Is it “the best of times and the worst of times” for price growth in real estate in some U.S. cities?
Peeling back the excitement over appreciating home prices, data provider Clear Capital released a report designed to parse the voluminous information available on real estate price appreciation into meaningful, hyperlocal wisdom.
In the newly minted Home Data Index (HDI) Market Report, Clear Capital reports what it calls “an increasingly common phenomenon” across the US: “the schism in price growth between high-end and low- end properties.”
Nearly all markets, they say, are experiencing the same type of extremes, although prices are beginning to return to expected levels. When taking a closer look, the low price tier is where the best investment potential lies.
Aside from investment potential, Clear Capital says, this improved potential for homes at lower prices may help lure first-time homebuyers into the market.
Miami is one of the markets to which the report pays special attention.
Miami, Detroit and Orlando reign as MSAs with the highest distressed saturation rates in the country. All three of these metros are also the most stark examples of how the low tiers of real estate are performing far better than higher priced market segments.
In fact, Miami shows the biggest difference in the haves and the have-nots in housing. The top tier grew by a healthy 0.6 percent quarter-over-quarter, and just shy of 5 percent year-over-year. However, the lowest tier of the market showed much stronger 2.7 percent quarter-over-quarter growth and whopping 15.5 percent growth from last year at this time to now.
The report attributes this to high levels of investor activity in the low price tiers, which usually translates into investors scooping up properties in distress. Although much of the country has recovered significantly from the market crash, there are still pockets of distress that skew overall results in an MSA.

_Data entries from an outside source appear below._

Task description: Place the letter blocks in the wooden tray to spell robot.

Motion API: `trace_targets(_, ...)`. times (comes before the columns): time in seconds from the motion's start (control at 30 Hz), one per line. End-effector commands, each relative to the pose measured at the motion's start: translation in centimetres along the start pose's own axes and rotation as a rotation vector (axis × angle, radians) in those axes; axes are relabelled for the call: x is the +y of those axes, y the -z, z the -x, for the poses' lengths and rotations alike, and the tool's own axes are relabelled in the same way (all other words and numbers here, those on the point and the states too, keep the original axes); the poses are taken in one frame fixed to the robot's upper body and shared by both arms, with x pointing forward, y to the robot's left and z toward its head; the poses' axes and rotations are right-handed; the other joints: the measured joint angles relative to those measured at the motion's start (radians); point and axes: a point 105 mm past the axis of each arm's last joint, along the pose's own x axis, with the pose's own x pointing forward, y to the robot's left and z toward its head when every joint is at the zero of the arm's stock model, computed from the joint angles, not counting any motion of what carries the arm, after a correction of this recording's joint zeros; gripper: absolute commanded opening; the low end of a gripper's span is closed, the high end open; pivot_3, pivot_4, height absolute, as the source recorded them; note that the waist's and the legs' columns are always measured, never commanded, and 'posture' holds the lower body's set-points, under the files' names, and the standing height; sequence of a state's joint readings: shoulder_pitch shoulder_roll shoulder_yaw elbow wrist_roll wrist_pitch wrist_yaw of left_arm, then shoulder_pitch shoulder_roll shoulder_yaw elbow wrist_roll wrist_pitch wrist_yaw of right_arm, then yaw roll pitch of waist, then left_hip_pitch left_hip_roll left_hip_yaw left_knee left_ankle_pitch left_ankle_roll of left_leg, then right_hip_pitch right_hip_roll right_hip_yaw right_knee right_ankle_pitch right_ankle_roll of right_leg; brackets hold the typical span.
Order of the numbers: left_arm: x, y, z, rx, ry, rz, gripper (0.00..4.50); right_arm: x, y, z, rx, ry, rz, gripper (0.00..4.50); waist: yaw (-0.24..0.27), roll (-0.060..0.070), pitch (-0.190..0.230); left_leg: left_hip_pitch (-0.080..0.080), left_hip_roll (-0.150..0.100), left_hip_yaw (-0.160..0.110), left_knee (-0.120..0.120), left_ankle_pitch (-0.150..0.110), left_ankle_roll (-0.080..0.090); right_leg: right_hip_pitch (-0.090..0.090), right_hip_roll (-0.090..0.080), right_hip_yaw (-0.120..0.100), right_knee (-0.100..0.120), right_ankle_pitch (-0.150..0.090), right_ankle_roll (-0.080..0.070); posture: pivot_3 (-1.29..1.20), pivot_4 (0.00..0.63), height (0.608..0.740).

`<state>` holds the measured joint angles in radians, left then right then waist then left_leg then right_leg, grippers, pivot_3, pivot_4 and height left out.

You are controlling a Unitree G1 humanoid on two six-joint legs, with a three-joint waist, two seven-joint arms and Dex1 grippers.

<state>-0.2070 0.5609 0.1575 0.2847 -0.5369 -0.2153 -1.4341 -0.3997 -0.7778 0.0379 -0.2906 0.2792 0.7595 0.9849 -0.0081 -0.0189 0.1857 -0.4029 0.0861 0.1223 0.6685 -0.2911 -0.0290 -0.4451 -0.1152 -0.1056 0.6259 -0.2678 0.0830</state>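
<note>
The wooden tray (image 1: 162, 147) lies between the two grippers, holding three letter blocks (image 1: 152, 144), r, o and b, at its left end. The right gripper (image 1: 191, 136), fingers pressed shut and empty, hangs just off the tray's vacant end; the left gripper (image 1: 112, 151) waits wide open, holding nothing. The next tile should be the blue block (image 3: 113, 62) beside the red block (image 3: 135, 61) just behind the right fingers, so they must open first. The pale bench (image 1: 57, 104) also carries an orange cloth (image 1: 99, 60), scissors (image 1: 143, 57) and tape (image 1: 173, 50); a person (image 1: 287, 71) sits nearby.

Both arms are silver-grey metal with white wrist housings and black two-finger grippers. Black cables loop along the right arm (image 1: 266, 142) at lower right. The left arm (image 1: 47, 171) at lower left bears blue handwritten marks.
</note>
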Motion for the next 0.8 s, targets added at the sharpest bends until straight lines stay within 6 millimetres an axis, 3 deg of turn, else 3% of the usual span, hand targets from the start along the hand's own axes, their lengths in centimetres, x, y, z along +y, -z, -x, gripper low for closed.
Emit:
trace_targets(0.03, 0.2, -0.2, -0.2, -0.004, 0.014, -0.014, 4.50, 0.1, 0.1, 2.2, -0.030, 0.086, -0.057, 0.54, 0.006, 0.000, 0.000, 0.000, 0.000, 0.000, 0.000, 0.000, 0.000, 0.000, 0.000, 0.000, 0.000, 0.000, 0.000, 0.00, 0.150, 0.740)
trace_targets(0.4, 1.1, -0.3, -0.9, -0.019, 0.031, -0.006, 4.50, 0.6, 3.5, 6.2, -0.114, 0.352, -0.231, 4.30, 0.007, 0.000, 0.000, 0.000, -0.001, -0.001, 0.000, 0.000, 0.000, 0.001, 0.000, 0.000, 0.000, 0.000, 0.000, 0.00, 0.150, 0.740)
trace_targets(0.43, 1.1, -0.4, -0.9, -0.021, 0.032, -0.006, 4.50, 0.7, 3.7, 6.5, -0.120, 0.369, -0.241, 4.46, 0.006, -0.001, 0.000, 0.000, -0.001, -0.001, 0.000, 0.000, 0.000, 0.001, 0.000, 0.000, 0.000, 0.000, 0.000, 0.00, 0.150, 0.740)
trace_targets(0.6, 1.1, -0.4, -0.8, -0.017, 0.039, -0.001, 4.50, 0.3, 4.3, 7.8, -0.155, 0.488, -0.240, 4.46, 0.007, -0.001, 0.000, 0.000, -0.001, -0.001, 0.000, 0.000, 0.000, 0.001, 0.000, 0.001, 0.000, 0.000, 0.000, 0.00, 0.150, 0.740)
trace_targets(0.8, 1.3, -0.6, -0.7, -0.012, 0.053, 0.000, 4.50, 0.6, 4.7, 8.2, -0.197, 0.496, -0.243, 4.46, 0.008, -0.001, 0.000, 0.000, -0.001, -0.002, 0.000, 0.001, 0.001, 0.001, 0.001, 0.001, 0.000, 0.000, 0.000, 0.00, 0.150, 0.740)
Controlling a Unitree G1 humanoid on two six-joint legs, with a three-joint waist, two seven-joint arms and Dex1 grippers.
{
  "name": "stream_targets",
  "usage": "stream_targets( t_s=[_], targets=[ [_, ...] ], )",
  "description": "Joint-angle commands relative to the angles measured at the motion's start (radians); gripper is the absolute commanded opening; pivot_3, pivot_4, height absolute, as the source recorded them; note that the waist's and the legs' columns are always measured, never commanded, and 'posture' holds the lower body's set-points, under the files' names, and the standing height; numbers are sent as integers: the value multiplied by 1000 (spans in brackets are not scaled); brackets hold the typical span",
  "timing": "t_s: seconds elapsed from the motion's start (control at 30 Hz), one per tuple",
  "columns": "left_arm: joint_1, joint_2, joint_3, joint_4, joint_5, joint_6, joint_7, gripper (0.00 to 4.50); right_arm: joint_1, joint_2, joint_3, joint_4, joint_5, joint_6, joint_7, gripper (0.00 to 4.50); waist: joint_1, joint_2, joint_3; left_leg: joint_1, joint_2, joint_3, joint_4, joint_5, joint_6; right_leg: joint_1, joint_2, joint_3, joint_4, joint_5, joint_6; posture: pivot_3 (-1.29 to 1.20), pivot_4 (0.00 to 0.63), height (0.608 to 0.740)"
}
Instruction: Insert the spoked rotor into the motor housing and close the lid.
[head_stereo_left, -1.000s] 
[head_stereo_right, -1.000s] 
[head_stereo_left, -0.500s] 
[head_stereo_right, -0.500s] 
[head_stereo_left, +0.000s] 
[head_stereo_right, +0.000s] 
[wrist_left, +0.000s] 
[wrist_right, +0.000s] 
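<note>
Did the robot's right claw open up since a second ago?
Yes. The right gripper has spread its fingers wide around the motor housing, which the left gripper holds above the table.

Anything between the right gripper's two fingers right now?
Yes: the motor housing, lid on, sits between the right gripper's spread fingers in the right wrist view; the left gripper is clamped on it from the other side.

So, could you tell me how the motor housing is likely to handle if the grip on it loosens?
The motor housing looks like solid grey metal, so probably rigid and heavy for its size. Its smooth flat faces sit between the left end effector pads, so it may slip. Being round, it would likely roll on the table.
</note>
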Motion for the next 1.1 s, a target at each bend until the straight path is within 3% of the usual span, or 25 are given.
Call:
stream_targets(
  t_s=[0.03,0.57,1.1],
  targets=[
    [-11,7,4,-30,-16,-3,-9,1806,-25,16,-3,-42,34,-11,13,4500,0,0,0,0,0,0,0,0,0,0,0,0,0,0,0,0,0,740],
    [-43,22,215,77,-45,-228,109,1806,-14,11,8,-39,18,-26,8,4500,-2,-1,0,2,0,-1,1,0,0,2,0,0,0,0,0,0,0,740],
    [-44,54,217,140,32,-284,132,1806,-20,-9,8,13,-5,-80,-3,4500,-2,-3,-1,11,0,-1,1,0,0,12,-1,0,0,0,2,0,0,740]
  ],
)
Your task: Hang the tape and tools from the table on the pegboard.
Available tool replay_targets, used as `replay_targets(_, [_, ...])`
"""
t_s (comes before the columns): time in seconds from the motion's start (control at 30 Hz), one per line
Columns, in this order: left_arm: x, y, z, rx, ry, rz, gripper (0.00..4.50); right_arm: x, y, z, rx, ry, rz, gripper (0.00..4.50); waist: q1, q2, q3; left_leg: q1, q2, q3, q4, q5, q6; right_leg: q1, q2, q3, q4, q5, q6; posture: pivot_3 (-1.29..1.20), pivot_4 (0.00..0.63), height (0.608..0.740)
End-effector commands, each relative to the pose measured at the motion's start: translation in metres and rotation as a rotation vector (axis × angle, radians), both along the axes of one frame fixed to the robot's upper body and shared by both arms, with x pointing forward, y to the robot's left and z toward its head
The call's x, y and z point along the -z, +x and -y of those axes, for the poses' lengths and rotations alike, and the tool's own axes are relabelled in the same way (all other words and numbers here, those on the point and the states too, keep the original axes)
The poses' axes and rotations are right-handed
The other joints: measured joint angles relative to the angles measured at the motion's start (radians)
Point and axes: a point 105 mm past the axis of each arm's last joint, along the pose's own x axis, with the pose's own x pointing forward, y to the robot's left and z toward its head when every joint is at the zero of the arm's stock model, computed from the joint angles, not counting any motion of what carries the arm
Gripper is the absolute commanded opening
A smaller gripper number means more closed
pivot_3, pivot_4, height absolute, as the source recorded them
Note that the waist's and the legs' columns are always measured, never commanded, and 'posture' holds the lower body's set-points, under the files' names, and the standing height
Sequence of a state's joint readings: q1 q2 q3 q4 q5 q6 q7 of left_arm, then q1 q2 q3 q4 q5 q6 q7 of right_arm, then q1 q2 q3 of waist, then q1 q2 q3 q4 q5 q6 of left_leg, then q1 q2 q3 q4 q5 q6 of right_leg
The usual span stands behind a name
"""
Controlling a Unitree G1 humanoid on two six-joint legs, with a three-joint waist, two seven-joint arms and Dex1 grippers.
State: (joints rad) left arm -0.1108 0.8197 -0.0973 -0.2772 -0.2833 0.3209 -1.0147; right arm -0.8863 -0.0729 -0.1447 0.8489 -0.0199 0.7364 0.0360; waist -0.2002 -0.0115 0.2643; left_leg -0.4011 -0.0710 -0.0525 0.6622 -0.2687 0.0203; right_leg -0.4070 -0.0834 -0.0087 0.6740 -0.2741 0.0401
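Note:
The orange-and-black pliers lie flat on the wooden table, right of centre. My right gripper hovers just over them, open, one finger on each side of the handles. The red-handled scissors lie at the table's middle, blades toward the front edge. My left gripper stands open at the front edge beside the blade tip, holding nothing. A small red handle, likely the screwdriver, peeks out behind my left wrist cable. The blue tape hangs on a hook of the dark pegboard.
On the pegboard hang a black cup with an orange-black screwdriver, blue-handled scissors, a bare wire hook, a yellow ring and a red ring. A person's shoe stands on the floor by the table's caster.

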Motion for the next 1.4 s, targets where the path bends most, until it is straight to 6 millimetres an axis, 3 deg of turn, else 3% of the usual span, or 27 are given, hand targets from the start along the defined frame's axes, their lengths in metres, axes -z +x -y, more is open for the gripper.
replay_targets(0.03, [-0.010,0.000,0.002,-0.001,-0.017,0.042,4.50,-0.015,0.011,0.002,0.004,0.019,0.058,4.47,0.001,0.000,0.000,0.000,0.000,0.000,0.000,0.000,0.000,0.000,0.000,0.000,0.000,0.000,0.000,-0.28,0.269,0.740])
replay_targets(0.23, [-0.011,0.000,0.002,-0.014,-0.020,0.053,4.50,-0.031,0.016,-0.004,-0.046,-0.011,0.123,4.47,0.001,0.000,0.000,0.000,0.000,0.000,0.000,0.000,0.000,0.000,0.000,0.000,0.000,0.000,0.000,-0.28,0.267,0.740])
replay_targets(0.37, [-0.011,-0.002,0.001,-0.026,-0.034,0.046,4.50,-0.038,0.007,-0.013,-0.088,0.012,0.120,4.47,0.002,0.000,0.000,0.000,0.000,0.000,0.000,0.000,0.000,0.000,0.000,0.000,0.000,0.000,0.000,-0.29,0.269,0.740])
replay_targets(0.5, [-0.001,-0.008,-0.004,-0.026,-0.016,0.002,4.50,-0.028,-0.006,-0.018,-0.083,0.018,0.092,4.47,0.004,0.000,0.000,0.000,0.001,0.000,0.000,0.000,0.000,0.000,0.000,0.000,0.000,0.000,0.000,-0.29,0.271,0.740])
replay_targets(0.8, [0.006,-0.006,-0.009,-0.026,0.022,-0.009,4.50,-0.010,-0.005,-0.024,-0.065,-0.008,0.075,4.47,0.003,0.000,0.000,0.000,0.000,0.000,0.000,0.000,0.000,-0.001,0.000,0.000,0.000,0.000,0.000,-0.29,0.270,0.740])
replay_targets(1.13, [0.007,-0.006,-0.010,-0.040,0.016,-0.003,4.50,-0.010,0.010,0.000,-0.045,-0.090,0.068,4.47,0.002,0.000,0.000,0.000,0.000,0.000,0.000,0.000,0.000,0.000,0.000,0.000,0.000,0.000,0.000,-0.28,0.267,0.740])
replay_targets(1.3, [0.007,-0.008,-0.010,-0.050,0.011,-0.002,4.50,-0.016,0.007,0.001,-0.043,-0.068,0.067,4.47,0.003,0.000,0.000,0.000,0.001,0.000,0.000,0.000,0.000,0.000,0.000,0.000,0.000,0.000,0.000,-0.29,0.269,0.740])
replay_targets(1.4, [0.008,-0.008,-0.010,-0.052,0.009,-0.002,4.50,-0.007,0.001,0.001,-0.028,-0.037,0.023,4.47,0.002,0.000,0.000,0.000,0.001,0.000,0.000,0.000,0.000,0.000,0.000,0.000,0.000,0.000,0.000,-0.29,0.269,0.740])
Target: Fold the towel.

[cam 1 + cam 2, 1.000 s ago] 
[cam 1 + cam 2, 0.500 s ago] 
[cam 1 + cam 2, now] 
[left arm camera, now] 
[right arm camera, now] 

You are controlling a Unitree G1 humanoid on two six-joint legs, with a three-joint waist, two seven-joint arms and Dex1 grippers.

The analysts also say that when the figures are lumped together to calculate a single data point about overall growth in a market, the nuances between market tiers are lost. Investors who seek to see significant yields in just focusing on the top tier of any market may be disappointed when those big-ticket properties don’t bring in big cash.
“As the housing recovery continues to unfold, we are clearly seeing a growing dichotomy between the low price tier and top price tier market performance. By and large, the low price tiers of the Top and Bottom MSAs are significantly outperforming their top tier counterparts. For both first time home buyers and investors, this should signal a major opportunity in these lower tiers,” said Alex Villacorta, Ph.D., vice president of research and analytics at Clear Capital, in a prepared statement.
“As the housing recovery continues to unfold, we are clearly seeing a growing dichotomy between the low price tier and top price tier market performance.” – Alex Villacorta, Ph.D., vice president of research and analytics at Clear Capital
“For any buyers of high-end properties, this clear trend signals the need to be highly vigilant with investment strategies in this market segment.”
Clear Capital is a provider of real estate valuations, data, analytics and technology solutions to mortgage lenders, servicers, investors, the GSEs, and Ratings Agencies. Their team includes a nationwide network of more than 40,000 appraisers, real estate brokers and agents, and valuation experts and technologists.